◆ INSTRUCTIONS TO FOLLOW
Your task is to count the lines of the entries below that include the word "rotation" and to give only the resulting number.

◆ DATA PROVIDED
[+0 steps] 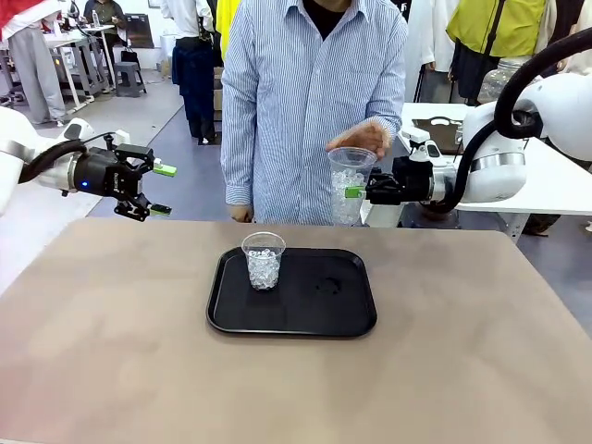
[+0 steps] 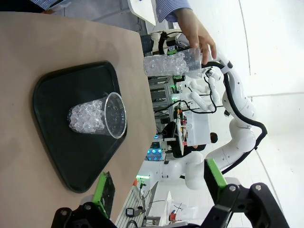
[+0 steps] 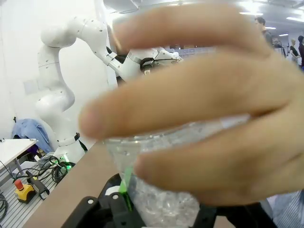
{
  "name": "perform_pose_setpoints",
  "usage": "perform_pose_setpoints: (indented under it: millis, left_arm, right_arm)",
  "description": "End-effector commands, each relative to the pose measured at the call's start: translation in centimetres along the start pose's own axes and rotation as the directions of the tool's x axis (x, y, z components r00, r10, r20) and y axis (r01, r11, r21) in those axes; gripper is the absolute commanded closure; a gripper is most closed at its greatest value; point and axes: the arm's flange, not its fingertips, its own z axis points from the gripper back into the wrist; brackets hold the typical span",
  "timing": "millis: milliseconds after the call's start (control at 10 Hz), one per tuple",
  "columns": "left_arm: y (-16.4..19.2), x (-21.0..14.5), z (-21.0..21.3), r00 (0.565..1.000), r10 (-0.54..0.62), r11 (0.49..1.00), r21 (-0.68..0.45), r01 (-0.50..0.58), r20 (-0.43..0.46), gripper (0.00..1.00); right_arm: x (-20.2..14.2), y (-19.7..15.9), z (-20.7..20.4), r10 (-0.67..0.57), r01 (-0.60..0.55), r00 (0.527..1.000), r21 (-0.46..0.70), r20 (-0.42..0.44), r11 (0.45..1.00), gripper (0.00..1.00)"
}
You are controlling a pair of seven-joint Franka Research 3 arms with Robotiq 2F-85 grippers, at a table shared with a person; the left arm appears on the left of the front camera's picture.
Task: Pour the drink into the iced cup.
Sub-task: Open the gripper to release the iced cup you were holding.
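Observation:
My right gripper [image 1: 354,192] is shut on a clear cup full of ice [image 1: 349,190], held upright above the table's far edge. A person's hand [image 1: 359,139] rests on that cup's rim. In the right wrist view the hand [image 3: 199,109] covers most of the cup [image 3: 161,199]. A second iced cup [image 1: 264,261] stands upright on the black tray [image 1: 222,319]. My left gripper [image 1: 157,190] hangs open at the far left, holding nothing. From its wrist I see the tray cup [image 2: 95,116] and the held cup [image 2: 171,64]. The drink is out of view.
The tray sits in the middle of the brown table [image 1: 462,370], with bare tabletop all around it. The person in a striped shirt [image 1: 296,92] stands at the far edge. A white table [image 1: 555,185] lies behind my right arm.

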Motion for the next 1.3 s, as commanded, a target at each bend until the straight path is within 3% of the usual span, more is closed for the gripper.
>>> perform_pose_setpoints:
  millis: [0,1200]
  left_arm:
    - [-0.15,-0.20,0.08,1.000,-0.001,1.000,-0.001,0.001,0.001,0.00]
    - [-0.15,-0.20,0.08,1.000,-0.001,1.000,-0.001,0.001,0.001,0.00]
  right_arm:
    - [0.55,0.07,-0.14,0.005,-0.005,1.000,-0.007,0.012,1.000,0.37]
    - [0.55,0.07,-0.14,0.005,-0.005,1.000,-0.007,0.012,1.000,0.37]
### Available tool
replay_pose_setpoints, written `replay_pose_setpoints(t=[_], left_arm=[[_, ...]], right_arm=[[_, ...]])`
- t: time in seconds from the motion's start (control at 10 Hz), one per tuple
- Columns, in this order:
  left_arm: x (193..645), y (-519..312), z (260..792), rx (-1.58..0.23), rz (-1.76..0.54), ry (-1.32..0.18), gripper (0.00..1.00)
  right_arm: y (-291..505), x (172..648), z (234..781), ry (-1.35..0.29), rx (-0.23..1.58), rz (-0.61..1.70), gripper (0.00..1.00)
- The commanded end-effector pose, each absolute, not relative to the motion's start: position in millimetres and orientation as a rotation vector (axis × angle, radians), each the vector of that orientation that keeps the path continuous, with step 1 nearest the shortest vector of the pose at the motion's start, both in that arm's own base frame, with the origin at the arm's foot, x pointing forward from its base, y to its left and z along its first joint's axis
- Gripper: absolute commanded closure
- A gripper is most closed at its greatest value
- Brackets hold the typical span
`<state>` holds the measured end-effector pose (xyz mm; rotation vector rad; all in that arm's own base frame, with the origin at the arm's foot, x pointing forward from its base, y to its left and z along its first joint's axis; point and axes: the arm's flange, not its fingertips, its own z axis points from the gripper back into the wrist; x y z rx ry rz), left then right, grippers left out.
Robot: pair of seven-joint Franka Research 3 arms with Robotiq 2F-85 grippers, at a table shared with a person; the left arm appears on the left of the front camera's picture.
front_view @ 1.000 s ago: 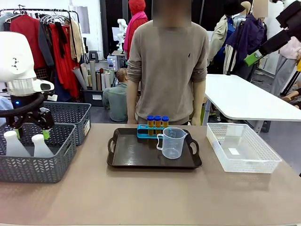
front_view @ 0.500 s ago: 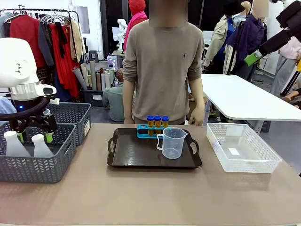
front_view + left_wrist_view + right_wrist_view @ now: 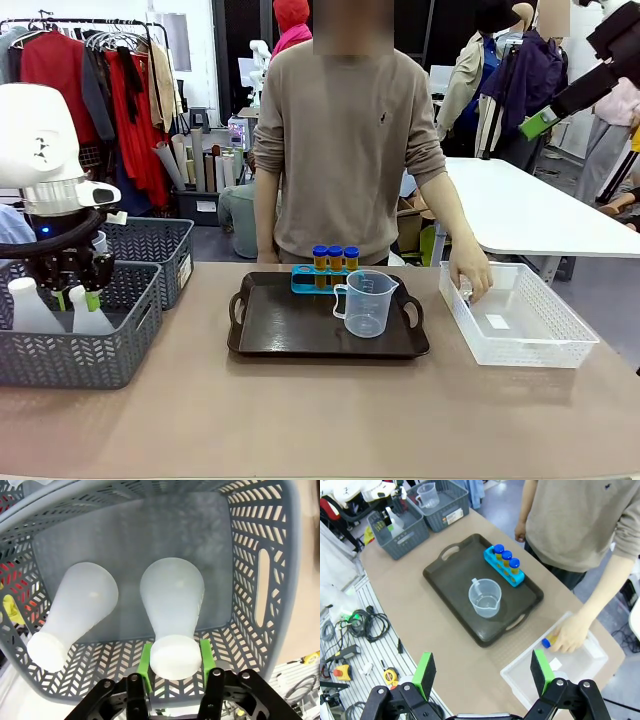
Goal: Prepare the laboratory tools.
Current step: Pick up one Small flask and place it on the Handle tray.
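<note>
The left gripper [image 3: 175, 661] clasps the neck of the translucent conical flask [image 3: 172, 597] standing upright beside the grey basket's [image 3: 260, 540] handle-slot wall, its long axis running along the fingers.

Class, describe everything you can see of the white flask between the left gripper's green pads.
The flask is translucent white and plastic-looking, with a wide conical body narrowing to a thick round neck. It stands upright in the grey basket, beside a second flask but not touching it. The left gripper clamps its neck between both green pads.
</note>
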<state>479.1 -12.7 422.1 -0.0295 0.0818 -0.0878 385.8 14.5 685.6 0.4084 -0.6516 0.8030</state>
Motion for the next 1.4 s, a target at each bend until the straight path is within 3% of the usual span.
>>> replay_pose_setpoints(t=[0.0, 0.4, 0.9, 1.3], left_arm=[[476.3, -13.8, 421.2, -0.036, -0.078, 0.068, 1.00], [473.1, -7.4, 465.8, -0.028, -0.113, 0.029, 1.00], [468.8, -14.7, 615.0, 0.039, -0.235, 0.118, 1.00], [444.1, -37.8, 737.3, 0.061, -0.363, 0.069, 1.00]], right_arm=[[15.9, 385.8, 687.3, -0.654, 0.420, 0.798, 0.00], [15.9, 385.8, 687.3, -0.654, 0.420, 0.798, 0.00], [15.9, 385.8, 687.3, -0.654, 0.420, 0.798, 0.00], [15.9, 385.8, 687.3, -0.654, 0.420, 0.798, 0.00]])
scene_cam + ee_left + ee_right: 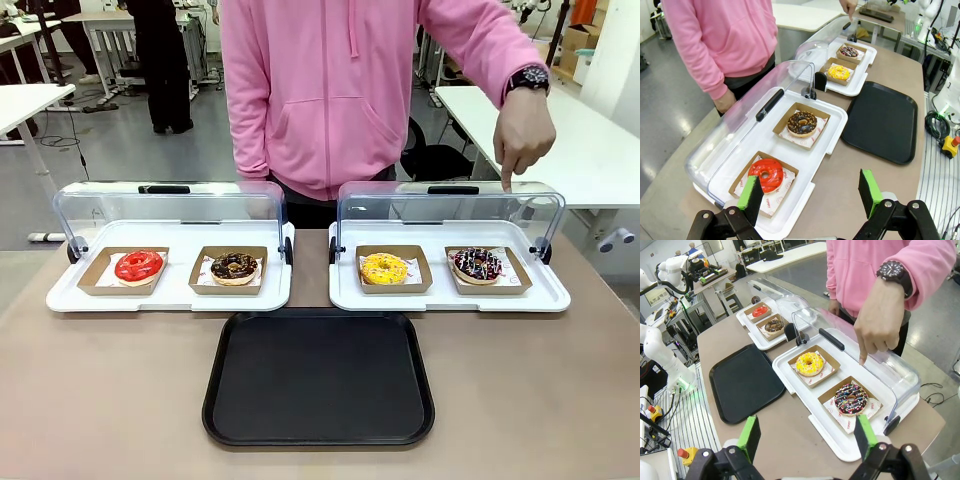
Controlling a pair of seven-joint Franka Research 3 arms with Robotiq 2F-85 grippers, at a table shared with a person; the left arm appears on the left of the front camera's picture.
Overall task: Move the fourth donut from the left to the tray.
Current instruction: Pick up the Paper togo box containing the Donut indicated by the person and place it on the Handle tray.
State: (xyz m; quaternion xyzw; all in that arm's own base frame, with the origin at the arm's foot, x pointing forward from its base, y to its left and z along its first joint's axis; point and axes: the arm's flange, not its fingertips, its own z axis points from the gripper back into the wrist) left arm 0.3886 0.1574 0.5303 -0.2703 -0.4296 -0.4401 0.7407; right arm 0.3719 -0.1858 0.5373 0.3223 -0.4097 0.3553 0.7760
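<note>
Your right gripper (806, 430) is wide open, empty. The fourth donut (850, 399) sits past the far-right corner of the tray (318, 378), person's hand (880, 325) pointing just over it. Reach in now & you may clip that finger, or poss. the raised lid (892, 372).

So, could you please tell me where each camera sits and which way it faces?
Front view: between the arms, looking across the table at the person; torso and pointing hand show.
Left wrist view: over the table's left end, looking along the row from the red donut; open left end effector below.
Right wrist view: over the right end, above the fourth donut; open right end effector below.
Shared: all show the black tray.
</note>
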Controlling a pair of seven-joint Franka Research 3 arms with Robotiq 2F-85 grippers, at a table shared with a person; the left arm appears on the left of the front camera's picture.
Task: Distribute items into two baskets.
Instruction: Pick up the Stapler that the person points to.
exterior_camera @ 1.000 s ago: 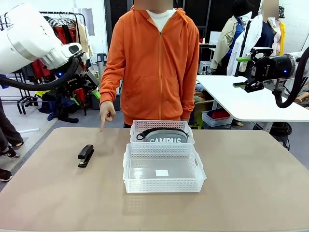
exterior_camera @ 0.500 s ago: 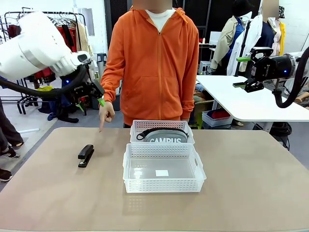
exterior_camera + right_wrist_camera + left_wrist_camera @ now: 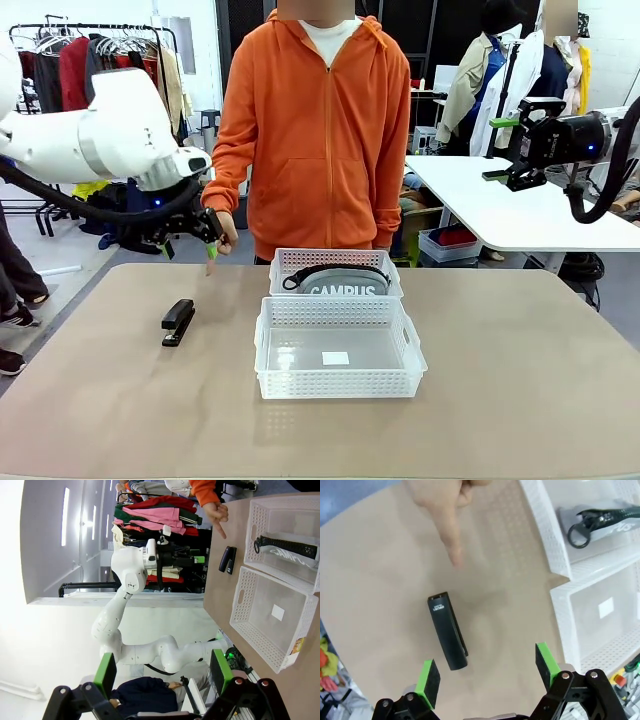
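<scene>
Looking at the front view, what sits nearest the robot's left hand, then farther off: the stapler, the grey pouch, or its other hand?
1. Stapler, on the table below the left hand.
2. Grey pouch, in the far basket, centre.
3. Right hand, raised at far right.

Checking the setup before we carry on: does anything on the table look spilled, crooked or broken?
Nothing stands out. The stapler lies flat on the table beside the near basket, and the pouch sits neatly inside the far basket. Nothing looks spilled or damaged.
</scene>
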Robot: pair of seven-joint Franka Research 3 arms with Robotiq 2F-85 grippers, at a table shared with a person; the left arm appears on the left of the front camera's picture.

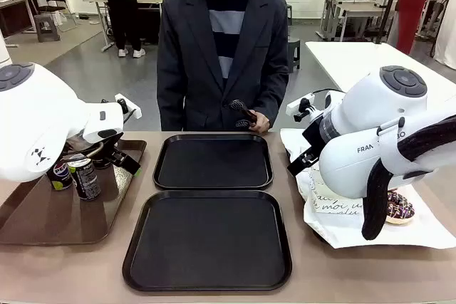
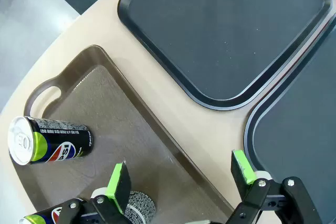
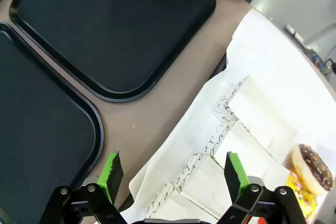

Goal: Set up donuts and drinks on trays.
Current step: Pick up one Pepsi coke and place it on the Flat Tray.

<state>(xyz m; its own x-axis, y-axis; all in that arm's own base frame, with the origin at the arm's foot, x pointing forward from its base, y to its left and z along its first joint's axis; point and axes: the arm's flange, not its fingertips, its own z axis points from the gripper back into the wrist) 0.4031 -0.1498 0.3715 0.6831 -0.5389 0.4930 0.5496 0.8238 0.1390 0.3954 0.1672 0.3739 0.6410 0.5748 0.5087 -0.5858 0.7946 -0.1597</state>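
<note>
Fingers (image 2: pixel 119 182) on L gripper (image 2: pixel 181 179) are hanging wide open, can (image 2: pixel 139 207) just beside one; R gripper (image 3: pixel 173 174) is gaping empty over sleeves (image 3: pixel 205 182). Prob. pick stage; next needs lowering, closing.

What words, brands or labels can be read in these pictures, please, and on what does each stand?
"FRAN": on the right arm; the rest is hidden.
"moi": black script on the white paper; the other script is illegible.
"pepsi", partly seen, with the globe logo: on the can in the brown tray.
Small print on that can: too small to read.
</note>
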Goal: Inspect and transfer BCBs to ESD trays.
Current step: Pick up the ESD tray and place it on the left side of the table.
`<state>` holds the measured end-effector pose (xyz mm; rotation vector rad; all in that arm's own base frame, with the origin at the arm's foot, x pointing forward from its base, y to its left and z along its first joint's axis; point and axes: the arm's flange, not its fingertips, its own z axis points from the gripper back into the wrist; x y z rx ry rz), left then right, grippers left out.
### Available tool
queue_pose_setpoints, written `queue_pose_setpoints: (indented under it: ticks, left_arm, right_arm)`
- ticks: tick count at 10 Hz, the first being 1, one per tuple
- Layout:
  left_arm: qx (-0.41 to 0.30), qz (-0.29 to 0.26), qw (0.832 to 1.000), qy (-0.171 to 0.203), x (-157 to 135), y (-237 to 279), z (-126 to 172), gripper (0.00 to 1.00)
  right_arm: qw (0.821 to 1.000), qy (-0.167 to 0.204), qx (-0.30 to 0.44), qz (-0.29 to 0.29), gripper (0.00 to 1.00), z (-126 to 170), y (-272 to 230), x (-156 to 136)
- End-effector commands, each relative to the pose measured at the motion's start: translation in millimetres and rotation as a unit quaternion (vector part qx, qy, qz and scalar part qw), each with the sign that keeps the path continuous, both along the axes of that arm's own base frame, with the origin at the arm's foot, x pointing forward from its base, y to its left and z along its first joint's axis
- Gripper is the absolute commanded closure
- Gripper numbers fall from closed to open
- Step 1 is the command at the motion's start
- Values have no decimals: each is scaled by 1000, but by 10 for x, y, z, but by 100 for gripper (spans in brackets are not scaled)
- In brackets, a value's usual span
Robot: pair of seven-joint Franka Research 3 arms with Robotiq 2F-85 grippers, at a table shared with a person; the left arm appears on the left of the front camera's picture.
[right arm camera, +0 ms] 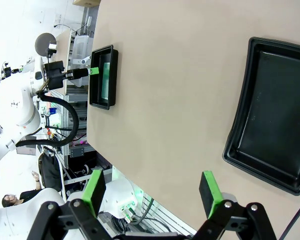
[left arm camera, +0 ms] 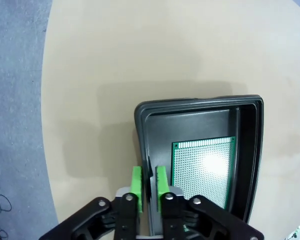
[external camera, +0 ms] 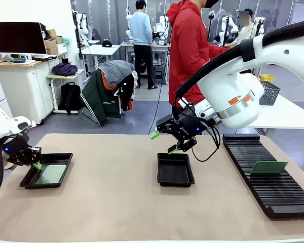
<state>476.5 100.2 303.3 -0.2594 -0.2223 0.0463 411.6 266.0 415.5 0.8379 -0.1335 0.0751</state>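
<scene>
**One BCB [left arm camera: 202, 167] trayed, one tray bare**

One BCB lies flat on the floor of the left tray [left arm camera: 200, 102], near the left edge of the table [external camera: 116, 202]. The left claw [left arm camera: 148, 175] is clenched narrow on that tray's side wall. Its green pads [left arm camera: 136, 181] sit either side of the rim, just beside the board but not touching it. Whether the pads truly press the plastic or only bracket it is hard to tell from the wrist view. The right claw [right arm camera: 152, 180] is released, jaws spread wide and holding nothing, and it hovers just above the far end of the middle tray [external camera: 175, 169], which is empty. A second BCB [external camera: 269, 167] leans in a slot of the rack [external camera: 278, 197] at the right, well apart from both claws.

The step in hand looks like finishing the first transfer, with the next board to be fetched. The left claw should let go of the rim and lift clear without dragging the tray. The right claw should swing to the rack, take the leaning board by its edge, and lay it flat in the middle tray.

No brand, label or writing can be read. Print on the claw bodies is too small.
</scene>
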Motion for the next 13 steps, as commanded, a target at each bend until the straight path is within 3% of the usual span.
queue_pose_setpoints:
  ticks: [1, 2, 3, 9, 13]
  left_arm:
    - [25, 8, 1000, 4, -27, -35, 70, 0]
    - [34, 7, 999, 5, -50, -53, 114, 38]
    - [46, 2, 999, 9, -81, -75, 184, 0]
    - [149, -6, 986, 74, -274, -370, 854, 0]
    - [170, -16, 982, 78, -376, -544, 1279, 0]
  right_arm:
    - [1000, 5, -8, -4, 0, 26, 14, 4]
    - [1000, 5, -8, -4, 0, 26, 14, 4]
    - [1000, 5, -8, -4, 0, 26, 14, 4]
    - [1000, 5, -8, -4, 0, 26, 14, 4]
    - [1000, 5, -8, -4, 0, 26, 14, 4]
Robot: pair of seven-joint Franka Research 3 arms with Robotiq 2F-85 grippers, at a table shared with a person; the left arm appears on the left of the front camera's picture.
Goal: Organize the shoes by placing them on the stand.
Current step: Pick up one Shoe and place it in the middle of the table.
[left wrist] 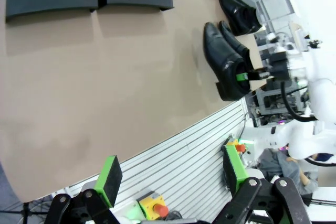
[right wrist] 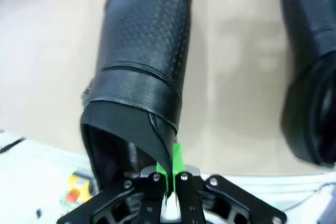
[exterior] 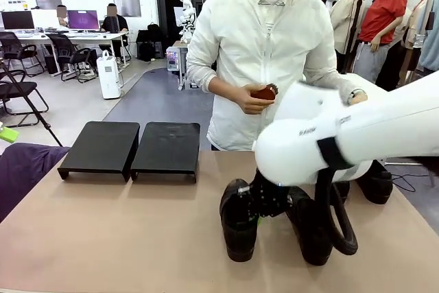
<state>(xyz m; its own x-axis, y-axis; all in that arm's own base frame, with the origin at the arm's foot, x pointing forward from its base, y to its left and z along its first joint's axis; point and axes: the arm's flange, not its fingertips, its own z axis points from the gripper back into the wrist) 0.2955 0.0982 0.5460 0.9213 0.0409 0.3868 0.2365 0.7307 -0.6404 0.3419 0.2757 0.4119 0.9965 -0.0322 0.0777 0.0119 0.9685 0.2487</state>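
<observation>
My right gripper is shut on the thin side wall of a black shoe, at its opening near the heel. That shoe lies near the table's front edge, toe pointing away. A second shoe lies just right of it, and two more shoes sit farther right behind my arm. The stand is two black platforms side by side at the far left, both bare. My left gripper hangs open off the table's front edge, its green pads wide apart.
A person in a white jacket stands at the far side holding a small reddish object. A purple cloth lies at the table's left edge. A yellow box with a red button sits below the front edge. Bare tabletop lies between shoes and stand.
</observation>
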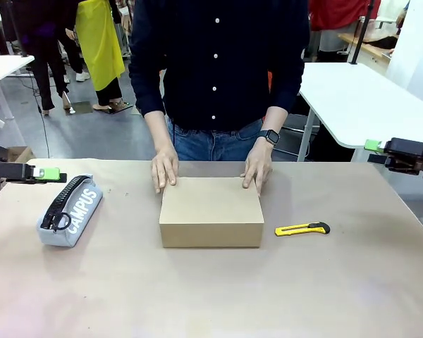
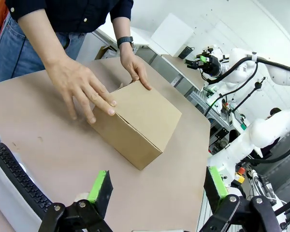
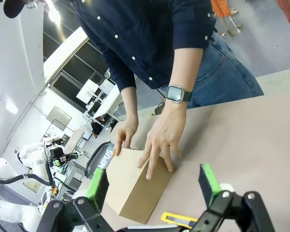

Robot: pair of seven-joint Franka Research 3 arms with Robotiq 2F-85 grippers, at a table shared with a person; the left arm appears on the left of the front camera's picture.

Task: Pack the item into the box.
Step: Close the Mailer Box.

◆ WORKED SOLUTION
5